Authors: Karin Tanabe
Anita combed through the rest of Lottie’s things frantically, but she found nothing else. Where was Porter’s letter to her? Had Lottie hidden it? Could she have destroyed it? Not knowing what else to do, she plucked her coat from the hook on the back of their parlor door, took the elevator down, and hurried out of Main toward the Lodge. With her leather boots heavy from the slush and snow, she rounded the corner to Market Street, aware and uncaring that she did not have permission to leave campus or to miss dinner.
The building across from the Nelson House Hotel on Market Street housed Smith Brothers, where just a few months ago she had joined Frederick for afternoon tea. She thought of how happy she had been when she first saw her younger brother, of the warmth of being able to speak
with someone from home who knew her every secret, who had to love her. Then she remembered his warning about her conduct. Should she have listened to him then? Had she been wrong to let her feelings for Porter escalate? She stopped to catch her breath and looked in the restaurant window, which was fogging slightly at the corner from the windy February day. She put her hand on the pane and looked at the table where she had sat with her brother. No, she thought, she hadn’t been wrong.

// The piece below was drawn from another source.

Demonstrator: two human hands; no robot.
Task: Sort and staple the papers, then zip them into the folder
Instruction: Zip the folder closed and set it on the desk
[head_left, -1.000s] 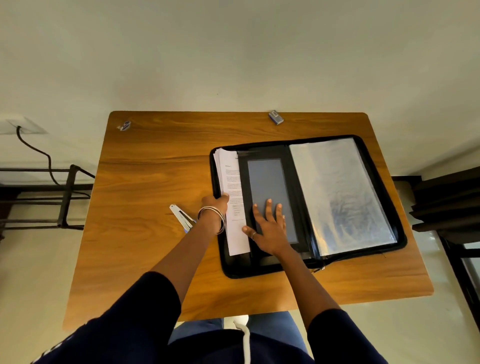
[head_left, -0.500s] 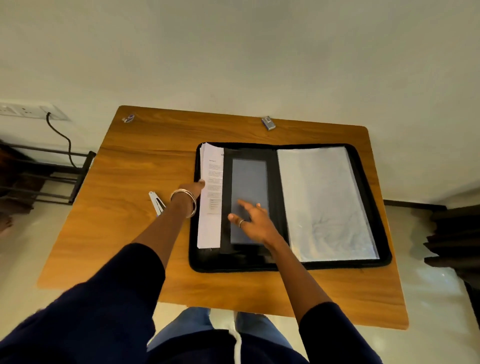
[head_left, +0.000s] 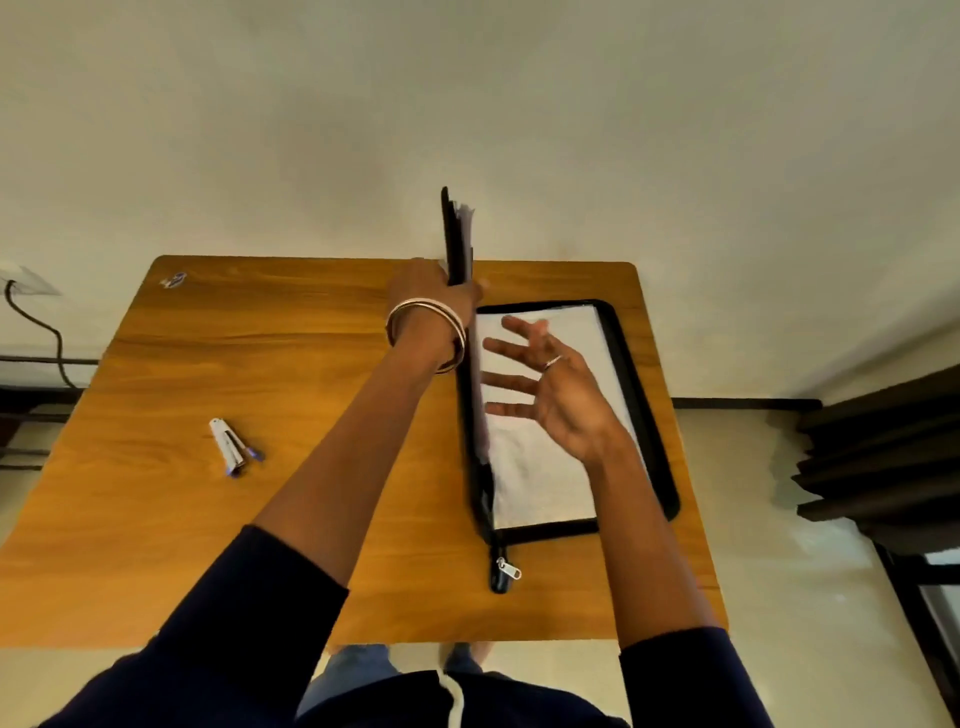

Anita removed her hand and crossed the street to the hotel. She hadn’t been inside it that year, but its name, printed in large white letters on the brick façade, was a familiar sight to all the Vassar students. The double doors were opened for her and she walked in, immediately stepping to one side of the heavily draped room, behind the commotion of the front desk.
“Excuse me, miss. May I be of service?” said one of the men at the desk, and she shook her head, embarrassed. “I’m waiting for my mother,” she said, hoping that would deflect further queries. She stepped even closer to the oak-paneled wall and looked carefully around. There were ten separate seating areas in the lobby, full of men and women engaged in tête-à-têtes or taking refreshments.
In the middle of them all were Lottie Taylor and Porter Hamilton.
Anita put her hand over her mouth, desperate to scream Porter’s name, to run to him and explain that there had been a horrible misunderstanding. She wanted to tell him she had been forced to write what she did and that she had never received his letter in return. That she didn’t want to call off her engagement. That she loved him.
She let herself steal another glance at Porter sitting in the middle of the room. His light eyes were full of emotion
as he spoke to Lottie, who was leaning toward him familiarly as she listened. It couldn’t be the first time they had been alone together, Anita thought suddenly—their intimacy was palpable. She watched them, uncaring about the strangers around them, succumbing to their senses like they were alone in the world. Perhaps what Porter had said in his letter to her had been expressions of relief. Or a confession of his true feelings for Lottie over his muted ones for her. She watched them again, their bodies, leaning over the table into each other, blind to the periphery, looking nowhere but into each other’s concerned faces. No, this friendship, this more than friendship, must have been building for weeks, even months.
She looked as Lottie put her hand on Porter’s, ungloved and for all to see, and he did not pull away. He looked emotional, but Anita interpreted that as a display of his feelings for Lottie. She closed her eyes and leaned her head back against the wall. She had made a terrible mistake. Porter may have been interested in her at one time, but not the way he was with Lottie. Not like this.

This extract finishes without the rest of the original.